CEO of ReWalk Until 2012
With UPnRIDE taking up so much of his time these days Goffer has decided to retire from his position as President and Chief Technology Officer at ReWalk Robotics, the company he founded in 2001. He served as the company’s CEO from 2001 until 2012.
Tamari, who has worked at both ReWalk and UPnRIDE, says Goffer has never been daunted by the not inconsequential challenges of designing cutting-edge devices for handicapped people. “He doesn’t see everyday difficulties, he ignores them,” he says.
The two met in May 2007 when Goffer was just starting out to build the ReWalk and was working out of an incubator in his alma mater, the Technion University in Tel Aviv.

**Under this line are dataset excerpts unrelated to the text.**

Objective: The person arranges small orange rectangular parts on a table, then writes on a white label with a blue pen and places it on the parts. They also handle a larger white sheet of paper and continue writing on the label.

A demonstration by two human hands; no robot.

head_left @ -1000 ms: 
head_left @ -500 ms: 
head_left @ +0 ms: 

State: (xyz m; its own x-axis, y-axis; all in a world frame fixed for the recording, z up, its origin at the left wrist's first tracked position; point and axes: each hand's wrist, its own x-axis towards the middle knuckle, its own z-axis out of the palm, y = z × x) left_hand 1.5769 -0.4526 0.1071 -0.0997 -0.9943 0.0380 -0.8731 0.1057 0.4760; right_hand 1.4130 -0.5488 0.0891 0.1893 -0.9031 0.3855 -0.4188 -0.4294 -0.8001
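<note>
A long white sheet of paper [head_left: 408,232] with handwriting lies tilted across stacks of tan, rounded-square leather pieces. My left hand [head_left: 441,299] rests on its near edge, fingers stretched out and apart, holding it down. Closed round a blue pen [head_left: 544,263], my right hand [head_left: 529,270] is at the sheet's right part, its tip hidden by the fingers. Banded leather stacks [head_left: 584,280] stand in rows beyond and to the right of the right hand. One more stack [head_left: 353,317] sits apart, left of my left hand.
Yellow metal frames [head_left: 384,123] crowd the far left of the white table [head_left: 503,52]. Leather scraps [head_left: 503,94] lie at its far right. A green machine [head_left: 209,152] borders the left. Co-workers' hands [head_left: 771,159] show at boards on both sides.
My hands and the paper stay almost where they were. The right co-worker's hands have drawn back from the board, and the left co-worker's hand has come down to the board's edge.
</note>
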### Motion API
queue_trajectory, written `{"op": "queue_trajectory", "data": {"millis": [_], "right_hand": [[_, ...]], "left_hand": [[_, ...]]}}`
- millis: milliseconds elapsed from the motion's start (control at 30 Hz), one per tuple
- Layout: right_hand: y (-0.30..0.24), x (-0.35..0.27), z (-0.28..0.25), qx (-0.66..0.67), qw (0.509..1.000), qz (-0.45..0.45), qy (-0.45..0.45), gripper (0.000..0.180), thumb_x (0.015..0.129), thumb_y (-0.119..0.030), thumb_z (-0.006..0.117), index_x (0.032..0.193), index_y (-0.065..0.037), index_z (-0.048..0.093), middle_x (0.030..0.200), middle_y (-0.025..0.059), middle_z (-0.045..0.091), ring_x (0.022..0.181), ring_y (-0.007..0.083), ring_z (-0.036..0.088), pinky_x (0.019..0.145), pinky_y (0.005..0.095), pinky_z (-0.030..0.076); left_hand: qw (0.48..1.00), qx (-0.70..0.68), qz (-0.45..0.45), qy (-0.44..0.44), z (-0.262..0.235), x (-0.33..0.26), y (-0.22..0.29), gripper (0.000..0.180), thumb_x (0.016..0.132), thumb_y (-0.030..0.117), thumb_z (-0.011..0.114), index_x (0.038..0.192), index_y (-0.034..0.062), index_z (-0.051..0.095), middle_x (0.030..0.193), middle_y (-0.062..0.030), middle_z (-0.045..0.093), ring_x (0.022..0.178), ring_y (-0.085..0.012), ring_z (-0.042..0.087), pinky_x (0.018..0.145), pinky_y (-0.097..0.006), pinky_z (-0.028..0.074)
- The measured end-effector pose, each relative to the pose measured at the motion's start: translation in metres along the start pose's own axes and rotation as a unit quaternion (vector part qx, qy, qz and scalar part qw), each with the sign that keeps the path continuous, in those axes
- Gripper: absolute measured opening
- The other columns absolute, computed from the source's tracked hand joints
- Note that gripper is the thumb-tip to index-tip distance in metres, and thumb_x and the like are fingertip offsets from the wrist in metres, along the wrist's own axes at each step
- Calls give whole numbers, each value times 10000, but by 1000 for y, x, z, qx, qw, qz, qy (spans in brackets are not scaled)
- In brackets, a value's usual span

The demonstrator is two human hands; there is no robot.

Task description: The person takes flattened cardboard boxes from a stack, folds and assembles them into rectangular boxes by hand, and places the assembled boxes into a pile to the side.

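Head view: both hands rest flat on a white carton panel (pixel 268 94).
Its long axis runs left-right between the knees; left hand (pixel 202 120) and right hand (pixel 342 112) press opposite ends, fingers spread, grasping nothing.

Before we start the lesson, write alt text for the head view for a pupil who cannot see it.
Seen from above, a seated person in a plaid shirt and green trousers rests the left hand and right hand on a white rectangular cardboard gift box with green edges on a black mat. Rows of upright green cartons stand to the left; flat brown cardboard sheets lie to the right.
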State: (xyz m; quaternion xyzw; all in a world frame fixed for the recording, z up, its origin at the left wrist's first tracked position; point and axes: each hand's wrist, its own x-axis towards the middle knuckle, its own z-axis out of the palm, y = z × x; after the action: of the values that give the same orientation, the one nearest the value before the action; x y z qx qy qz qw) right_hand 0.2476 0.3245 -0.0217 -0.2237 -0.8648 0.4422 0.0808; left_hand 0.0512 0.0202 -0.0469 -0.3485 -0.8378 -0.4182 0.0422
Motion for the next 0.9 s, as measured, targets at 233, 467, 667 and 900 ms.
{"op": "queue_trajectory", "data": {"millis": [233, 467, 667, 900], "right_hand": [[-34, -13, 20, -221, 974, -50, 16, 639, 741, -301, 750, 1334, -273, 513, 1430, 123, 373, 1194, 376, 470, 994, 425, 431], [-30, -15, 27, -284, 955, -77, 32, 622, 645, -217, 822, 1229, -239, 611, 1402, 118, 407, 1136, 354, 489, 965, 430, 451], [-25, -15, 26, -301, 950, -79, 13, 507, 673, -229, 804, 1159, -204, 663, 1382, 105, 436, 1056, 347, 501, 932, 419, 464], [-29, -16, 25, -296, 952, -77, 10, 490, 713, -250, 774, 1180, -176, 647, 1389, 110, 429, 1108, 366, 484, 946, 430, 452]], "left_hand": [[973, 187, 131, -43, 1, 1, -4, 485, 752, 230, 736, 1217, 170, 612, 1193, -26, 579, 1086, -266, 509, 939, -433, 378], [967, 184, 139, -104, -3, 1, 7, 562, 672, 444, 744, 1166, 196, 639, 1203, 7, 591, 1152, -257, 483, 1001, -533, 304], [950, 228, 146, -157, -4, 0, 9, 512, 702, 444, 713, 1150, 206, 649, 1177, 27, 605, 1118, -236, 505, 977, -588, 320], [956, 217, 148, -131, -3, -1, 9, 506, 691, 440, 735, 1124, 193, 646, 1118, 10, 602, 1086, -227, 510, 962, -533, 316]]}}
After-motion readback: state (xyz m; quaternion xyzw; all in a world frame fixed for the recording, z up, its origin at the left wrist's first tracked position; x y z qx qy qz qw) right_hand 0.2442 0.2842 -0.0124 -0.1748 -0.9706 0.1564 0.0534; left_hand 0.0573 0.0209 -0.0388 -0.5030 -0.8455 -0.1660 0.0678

In addition to initial aid from the Israeli Chief Scientist’s office and the Technion, and fund raising on OurCrowd, Goffer says efforts to developer ReWalk were greatly helped by Dr. Alberto Esquenazi, chair of the Department of Physical Medicine and Rehabilitation at Philadelphia’s MossRehab. Esquenazi specializes in amputee rehabilitation, mobility evaluation and treatment, and gait analysis.
Does Not Want To Be Defined By His Handicap
Esquenazi was introduced to Goffer 10 years ago through a mutual friend while visiting Israel. When Goffer presented his dream about helping paralyzed people walk again, “I told him that this is a very difficult project, one that many people have tried to do and failed. He told me, ‘Please help me understand how walking occurs.’ I thought here is a man who is recovering from a catastrophic injury who is dreaming about this idea of how he is going to help people walk again. Who am I to tell him not to do it?”
It took several years but ReWalk’s prototypes worked and with his guidance on things like adjusting for gait, kept getting better and better. Esquenazi helped the company get access to a gait lab, wrote a protocol to test the device and was instrumental in helping the company gain U.S. FDA approval.
“Amit can be very proud because he has really transformed the application of technology to rehab,” says Esquenazi. “Once he gets an idea in his head and decides it makes sense and needs to be done he is on top of it. He managed to move lots of people and did that from a wheelchair, with his own physical limitations. He would not let anything get in his way.”
Goffer doesn’t want to be defined by his handicap.
“There is so much to do,” he says. “I have so many other ideas for other products. I can not swear that this will be my last company.”